Verification of genes differentially expressed in neuroblastoma tumours: a study of potential tumour suppressor genes

Abstract

Background: One of the most striking features of the childhood malignancy neuroblastoma (NB) is its clinical heterogeneity. Although there is a great need for better clinical and biological markers to distinguish between tumours with different severity and to improve treatment, no clear-cut prognostic factors have been found. Also, no major NB tumour suppressor genes have been identified.

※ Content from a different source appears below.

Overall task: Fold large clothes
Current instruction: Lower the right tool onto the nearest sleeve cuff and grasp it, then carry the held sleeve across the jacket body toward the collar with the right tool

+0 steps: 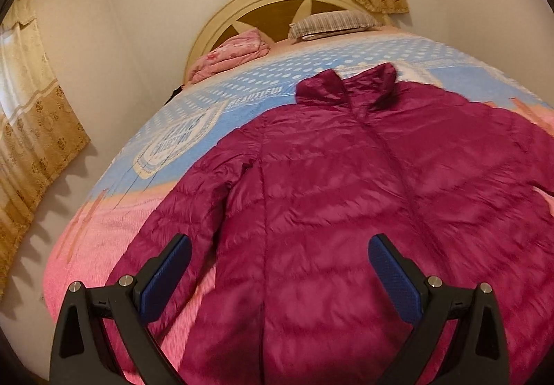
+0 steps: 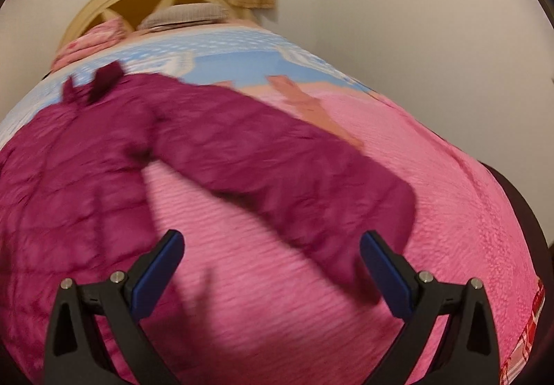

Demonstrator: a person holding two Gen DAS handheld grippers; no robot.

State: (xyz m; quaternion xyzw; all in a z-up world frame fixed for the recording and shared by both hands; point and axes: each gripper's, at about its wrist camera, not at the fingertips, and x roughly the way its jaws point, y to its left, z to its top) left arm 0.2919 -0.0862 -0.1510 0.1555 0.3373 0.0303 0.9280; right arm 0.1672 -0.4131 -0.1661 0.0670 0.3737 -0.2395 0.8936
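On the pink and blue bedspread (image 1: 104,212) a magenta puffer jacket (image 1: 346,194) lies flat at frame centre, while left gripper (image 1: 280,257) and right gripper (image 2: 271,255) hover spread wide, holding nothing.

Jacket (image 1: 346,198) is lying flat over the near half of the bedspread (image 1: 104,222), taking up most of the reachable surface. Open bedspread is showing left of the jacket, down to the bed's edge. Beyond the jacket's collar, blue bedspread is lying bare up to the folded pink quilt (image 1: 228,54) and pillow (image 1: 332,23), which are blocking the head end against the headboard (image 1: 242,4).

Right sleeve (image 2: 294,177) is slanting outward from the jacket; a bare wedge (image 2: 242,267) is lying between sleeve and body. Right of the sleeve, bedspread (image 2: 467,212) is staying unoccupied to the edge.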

Methods: In this study we performed expression analysis by quantitative real-time PCR (QPCR) on primary NB tumours divided into two groups, of favourable and unfavourable outcome respectively. Candidate genes were selected on basis of lower expression in unfavourable tumour types compared to favourables in our microarray expression analysis. Selected genes were studied in two steps: (1) using TaqMan Low Density Arrays (TLDA) targeting 89 genes on a set of 12 NB tumour samples, and (2) 12 genes were selected from the TLDA analysis for verification using individual TaqMan assays in a new set of 13 NB tumour samples.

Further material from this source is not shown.